*What is required*: For the listing that follows, give again exactly the lines from the one with "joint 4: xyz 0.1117" to the one with "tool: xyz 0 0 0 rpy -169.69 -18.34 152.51", including both.

*Records shown*:

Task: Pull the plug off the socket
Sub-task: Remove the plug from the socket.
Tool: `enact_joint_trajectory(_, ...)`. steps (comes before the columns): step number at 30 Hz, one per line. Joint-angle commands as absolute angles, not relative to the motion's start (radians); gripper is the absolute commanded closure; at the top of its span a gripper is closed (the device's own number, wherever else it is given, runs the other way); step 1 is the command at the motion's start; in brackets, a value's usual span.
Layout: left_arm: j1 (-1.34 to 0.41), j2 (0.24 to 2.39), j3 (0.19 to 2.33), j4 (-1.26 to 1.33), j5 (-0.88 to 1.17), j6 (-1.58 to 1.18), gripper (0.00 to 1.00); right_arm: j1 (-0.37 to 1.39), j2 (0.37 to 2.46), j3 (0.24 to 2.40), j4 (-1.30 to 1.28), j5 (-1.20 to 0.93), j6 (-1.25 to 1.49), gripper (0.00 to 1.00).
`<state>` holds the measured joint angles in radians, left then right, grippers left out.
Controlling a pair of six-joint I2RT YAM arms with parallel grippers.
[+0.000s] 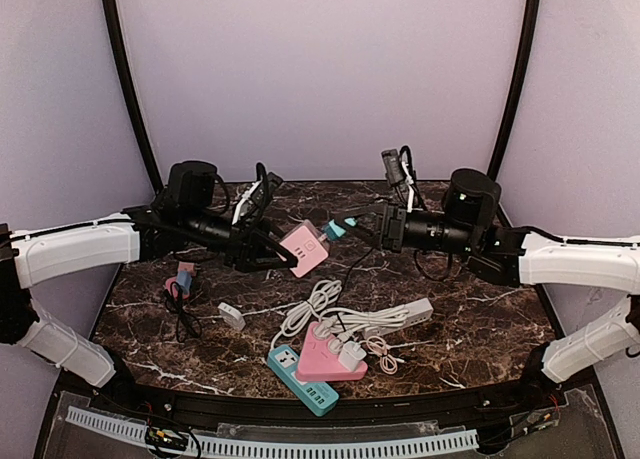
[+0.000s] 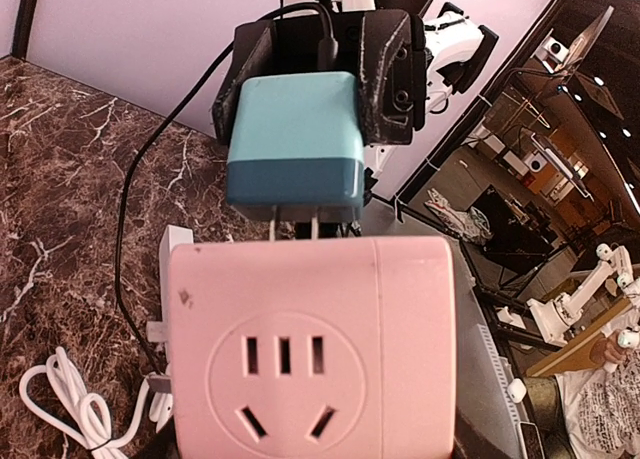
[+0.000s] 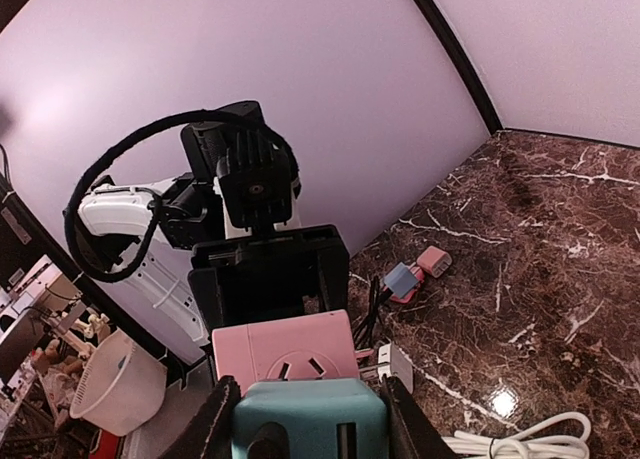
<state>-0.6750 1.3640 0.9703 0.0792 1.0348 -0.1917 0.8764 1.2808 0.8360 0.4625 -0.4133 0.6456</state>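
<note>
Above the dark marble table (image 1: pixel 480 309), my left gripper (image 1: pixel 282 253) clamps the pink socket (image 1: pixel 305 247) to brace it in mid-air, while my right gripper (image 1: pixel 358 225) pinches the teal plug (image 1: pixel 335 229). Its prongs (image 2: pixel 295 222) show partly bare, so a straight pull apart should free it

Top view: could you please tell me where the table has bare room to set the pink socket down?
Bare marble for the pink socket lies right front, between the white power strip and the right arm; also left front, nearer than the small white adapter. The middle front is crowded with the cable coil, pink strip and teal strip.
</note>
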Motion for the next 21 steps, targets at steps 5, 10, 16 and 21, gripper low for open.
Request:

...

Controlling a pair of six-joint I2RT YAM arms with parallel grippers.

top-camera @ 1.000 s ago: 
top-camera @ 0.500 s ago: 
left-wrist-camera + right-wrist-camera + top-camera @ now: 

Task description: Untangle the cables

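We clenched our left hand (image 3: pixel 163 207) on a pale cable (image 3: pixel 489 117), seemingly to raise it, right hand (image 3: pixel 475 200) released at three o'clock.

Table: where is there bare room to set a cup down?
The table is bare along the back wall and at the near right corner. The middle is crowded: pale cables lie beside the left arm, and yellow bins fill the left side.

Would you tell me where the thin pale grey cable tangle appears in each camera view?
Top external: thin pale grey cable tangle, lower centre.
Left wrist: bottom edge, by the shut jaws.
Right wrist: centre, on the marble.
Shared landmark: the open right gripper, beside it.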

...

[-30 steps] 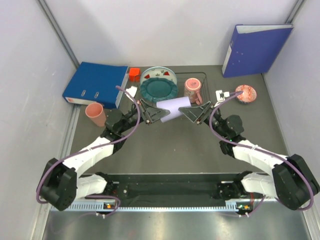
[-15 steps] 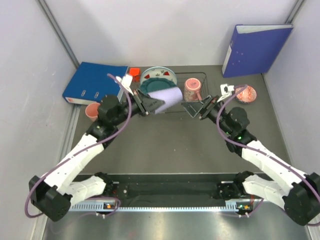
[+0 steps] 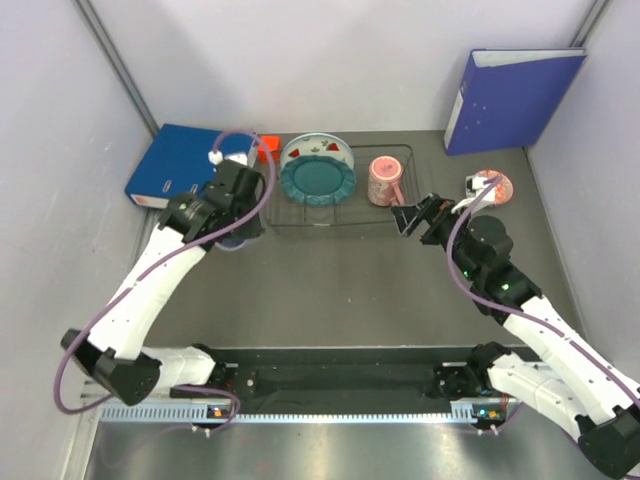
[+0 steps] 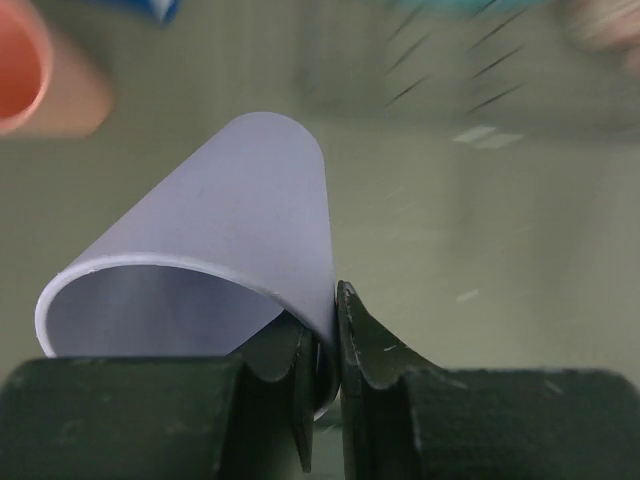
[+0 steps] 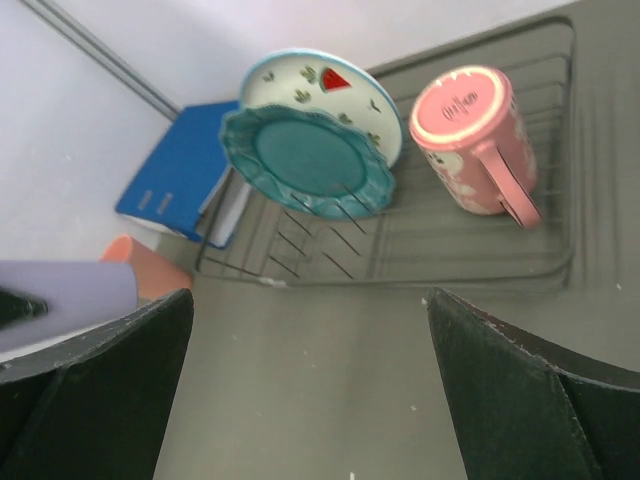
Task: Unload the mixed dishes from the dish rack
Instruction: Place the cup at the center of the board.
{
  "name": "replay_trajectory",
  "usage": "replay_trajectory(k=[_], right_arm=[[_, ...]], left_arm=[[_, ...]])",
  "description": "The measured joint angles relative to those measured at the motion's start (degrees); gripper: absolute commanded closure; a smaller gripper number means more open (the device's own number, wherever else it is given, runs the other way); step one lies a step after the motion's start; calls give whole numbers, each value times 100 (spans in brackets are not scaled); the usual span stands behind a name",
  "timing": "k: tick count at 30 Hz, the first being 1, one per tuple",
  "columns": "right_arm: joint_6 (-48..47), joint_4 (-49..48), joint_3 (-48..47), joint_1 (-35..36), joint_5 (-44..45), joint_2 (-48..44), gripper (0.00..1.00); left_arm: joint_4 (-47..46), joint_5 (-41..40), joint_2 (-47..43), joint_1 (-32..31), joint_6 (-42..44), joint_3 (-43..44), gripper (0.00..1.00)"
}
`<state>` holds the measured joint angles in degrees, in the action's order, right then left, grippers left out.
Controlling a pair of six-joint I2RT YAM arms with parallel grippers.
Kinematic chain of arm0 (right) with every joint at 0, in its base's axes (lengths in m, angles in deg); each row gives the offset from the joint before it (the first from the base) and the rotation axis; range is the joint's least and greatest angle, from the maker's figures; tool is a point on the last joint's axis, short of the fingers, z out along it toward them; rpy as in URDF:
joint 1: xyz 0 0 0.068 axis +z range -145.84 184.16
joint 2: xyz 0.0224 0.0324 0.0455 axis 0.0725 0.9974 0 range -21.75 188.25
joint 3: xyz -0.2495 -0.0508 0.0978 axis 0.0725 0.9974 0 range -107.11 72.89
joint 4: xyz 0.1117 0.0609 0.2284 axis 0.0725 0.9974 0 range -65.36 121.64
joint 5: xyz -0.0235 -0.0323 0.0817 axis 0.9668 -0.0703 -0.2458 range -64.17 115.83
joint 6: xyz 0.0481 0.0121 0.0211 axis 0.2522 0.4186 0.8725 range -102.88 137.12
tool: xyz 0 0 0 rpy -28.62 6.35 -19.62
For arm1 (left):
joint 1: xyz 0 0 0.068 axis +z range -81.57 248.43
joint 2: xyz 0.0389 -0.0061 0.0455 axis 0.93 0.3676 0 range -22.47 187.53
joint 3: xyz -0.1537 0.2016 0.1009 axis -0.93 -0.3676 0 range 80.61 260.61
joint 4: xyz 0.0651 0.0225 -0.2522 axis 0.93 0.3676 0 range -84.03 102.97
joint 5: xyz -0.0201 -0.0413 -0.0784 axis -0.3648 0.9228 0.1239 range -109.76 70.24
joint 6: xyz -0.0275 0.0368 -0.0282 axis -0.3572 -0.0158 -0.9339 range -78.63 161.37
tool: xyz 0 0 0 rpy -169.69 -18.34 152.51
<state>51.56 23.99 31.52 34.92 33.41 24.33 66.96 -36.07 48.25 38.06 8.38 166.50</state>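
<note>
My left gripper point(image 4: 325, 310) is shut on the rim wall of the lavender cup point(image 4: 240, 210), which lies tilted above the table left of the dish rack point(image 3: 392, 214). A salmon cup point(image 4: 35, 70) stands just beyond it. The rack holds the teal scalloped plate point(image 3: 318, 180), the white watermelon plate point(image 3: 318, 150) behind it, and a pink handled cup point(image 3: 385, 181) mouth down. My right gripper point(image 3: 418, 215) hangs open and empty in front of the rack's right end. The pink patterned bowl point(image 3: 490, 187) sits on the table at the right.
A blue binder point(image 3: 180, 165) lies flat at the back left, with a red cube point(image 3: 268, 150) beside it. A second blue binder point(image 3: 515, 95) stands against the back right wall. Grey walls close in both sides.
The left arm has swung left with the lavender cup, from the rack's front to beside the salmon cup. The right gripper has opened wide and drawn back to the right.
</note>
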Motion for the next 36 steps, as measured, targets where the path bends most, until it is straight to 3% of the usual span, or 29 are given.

*Task result*:
joint 4: xyz 0.1117 0.0609 0.2284 axis 0.0725 0.9974 0 range -65.36 121.64
joint 5: xyz -0.0235 -0.0323 0.0817 axis 0.9668 -0.0703 -0.2458 range -64.17 115.83
joint 6: xyz 0.0481 0.0121 0.0211 axis 0.2522 0.4186 0.8725 range -102.88 137.12
tool: xyz 0 0 0 rpy -28.62 6.35 -19.62
For arm1 (left):
joint 1: xyz 0 0 0.068 axis +z range -81.57 248.43
joint 2: xyz 0.0389 -0.0061 0.0455 axis 0.93 0.3676 0 range -22.47 187.53
joint 3: xyz -0.1537 0.2016 0.1009 axis -0.93 -0.3676 0 range 80.61 260.61
joint 4: xyz 0.0651 0.0225 -0.2522 axis 0.93 0.3676 0 range -84.03 102.97
joint 5: xyz -0.0201 -0.0413 -0.0784 axis -0.3648 0.9228 0.1239 range -109.76 70.24
joint 6: xyz -0.0275 0.0368 -0.0282 axis -0.3572 -0.0158 -0.9339 range -78.63 161.37
tool: xyz 0 0 0 rpy -169.69 -18.34 152.51

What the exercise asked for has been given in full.